Question: Every night your children change their favorite word and refuse to let you go to bed until you guess which word it is. If you guess wrong, they’ll tell you if their word comes before or after yours in a list of all words. If there are $W = 267,751$ words that they’re knowledgable about, how many guesses will you take, on average, to uncover their word?
Solution
First of all, it doesn’t matter whether these are words, or pictures, or numbers — so long as they can be ordered it’s the same problem.
Small cases
Let’s think about how things should go if we had $3$ items. If we first asked if the number was $1$ that would be a waste, because in $2/3$ of the cases, it wouldn’t be, and we’d have to ask a second question, and then a third, for an average of $2$ questions. By contrast, if we asked about $2$ first, we would have to ask at most $1$ more question, resulting in an average of $5/3 \approx 1.67$ questions.
Similarly, if we had $7$ items, we could ask about $4$ first. $1/7$ of the time we’ll learn that we guessed right while $3/7$ of the time we’ll have guessed too high and the other $3/7$ of the time we’ll have guessed too low. If we guessed too high or too low, then we’re back in the $3$-number case. So, on average, we’d need
\[1\times\frac17 + 2\times\frac27 + (2 + 1)\times\frac47 = 17/7 \approx 2.43\]The pattern here is that in every layer we double the number of numbers, and that each node is halfway between the nodes that emerge from it. These are called binary trees.
For trees like this, the number of questions we need to ask is one less than the number of layers. We can make trees like this of size $1, 1+2=3,1+2+4=7,1+2+4+8=15, \ldots$ and so on. The $n^\text{th}$ layer in such a tree contains $2^{n-1}$ numbers.

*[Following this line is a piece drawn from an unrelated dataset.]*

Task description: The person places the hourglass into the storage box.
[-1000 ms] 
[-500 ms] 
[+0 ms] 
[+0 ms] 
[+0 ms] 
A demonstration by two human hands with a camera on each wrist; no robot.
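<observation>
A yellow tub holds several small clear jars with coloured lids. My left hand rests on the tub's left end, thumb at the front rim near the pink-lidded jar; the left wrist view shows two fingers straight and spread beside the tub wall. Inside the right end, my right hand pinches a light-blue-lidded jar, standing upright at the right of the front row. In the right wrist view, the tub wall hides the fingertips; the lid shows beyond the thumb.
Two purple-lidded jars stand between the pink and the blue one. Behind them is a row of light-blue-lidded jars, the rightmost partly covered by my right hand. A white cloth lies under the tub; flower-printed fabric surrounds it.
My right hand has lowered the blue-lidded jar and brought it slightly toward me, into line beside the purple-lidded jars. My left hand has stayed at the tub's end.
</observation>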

Questions for a binary tree
If the tree has $n$ layers, then it has a total of
\[2^0 + 2^1 + 2^2 + \cdots + 2^{n-1} + 2^n\]nodes in it, which comes out to \(2^{n+1} - 1.\)
If the kids pick their word at random, then there will be $1$ node that takes $1$ question, $2$ nodes that take $2$ questions, $4$ nodes that take $3$ questions, and so on, leading to
\[\langle Q\rangle = \dfrac{\sum\limits^n i \times 2^{i-1}}{\sum\limits^n 2^{i-1}} = \dfrac{2^n(n-1)+1}{2^n-1}\]Plugging in $n=2$ and $n=3$ as a sanity check, we get $5/3$ and $17/7,$ as expected.
Non-binary trees
For dictionaries with $2^n - 1$ words, the question format implicates the $n$-layer binary tree as the natural strategy for extracting the secret word. It’s as efficient as possible given the means of interrogation.

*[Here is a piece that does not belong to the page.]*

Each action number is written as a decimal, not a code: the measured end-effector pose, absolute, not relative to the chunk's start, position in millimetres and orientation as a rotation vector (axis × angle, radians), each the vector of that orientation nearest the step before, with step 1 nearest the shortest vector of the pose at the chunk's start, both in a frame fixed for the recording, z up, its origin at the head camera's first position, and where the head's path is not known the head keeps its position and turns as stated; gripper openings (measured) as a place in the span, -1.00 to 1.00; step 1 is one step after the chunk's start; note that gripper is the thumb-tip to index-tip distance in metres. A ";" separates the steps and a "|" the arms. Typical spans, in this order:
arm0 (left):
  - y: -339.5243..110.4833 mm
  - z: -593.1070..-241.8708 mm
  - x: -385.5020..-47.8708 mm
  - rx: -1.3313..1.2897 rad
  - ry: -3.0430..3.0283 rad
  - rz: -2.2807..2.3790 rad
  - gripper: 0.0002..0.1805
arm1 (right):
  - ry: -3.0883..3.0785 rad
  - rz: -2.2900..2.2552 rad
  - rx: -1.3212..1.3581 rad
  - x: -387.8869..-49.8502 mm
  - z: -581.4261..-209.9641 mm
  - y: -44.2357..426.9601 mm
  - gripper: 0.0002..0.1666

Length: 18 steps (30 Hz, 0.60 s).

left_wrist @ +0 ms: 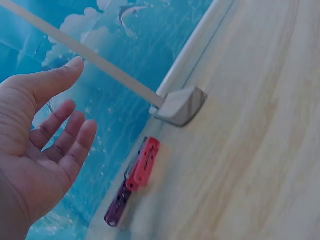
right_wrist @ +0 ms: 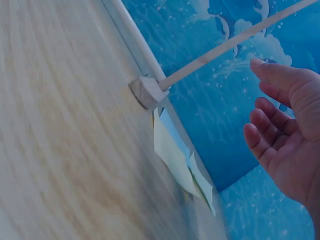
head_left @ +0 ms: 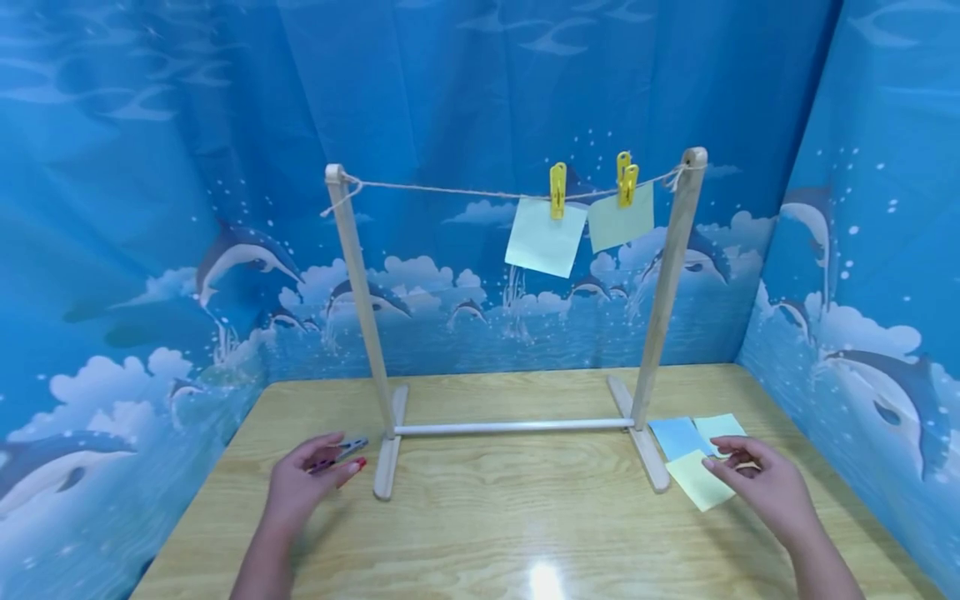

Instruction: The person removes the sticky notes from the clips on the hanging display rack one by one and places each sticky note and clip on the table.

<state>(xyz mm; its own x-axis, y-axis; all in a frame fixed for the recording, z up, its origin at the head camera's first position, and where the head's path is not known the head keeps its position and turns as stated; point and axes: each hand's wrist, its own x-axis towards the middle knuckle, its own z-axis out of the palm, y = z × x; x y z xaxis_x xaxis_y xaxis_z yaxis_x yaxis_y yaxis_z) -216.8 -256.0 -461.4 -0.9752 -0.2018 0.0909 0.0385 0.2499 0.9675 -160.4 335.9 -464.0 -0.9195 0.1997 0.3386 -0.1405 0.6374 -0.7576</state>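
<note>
Found left hand (head_left: 300,483) above the wood-grained table (head_left: 510,533), with loosely bent fingers grasping nothing, near a red plastic clothespin (left_wrist: 150,162), a slim purple clothespin (left_wrist: 118,204) and a grey clothespin (head_left: 354,447). Found right hand (head_left: 768,487) likewise relaxed and holding nothing, above a blue note (head_left: 677,435), a yellow note (head_left: 693,483) and a pale green note (head_left: 720,425), all thin square paper, slightly curled, beside a flat wooden foot (head_left: 651,462). Observed fibrous twine (head_left: 442,190) knotted to round-topped wooden posts (head_left: 666,287), with two square hanging notes (head_left: 546,246) clipped beneath yellow plastic clothespins (head_left: 557,187).
</note>
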 end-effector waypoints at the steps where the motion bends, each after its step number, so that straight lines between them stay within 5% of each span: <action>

That’s great, but $W = 267,751$ is not of the form $2^n - 1.$ What do we do when the number of words is not equal to $1$ less than a power of $2$?
Well, $L = \lfloor\log_2 W \rfloor = 18,$ so $267,751$ is $(2^{18} - 1)$ with $5608$ left over.
Perhaps we could put $(2^{18}-1)$ of the numbers into an $18$-layer binary tree, and put the first $5608$ numbers into their own set. Surely, we could sift through the $5608$ numbers in fewer questions than the smallest binary tree that could contain them, which can hold $2^{13} - 1$ numbers.
However, this gives a guaranteed extra question for all $267,751$ numbers (to tell which tree it’s in) in exchange for getting just under $(2^{13}\times 12 + 1)/(2^{13}-1) \approx 12$ questions on $5608$ of the numbers.
That doesn’t seem worth it.
Decorated binary trees
In fact, the best strategy is still to use a single binary tree.
We simply put $2^{18}-1$ of the numbers into a binary tree and hang the $5608$ leftover words off the bottom like ornaments. Each of the extra nodes requires $(18+1)$ questions reflecting the $18$ needed to get to the end of the binary tree plus $1$ extra question to distinguish it from the number it hangs from.
For example, a $(W,L) = (10,3)$ tree is laid out below.
This brings the average number of questions to
\[\langle Q\rangle = \dfrac{2^L(L-1) + 1 + (L+1)(W - (2^L-1))}{W}\]where $L = \lfloor\log_2 W\rfloor,$ as before.
Plugging in $(W,L) = (267751, 18),$ we get
\[\langle Q\rangle = \dfrac{4,563,001}{267,751} \approx 17.042\,\text{questions}\]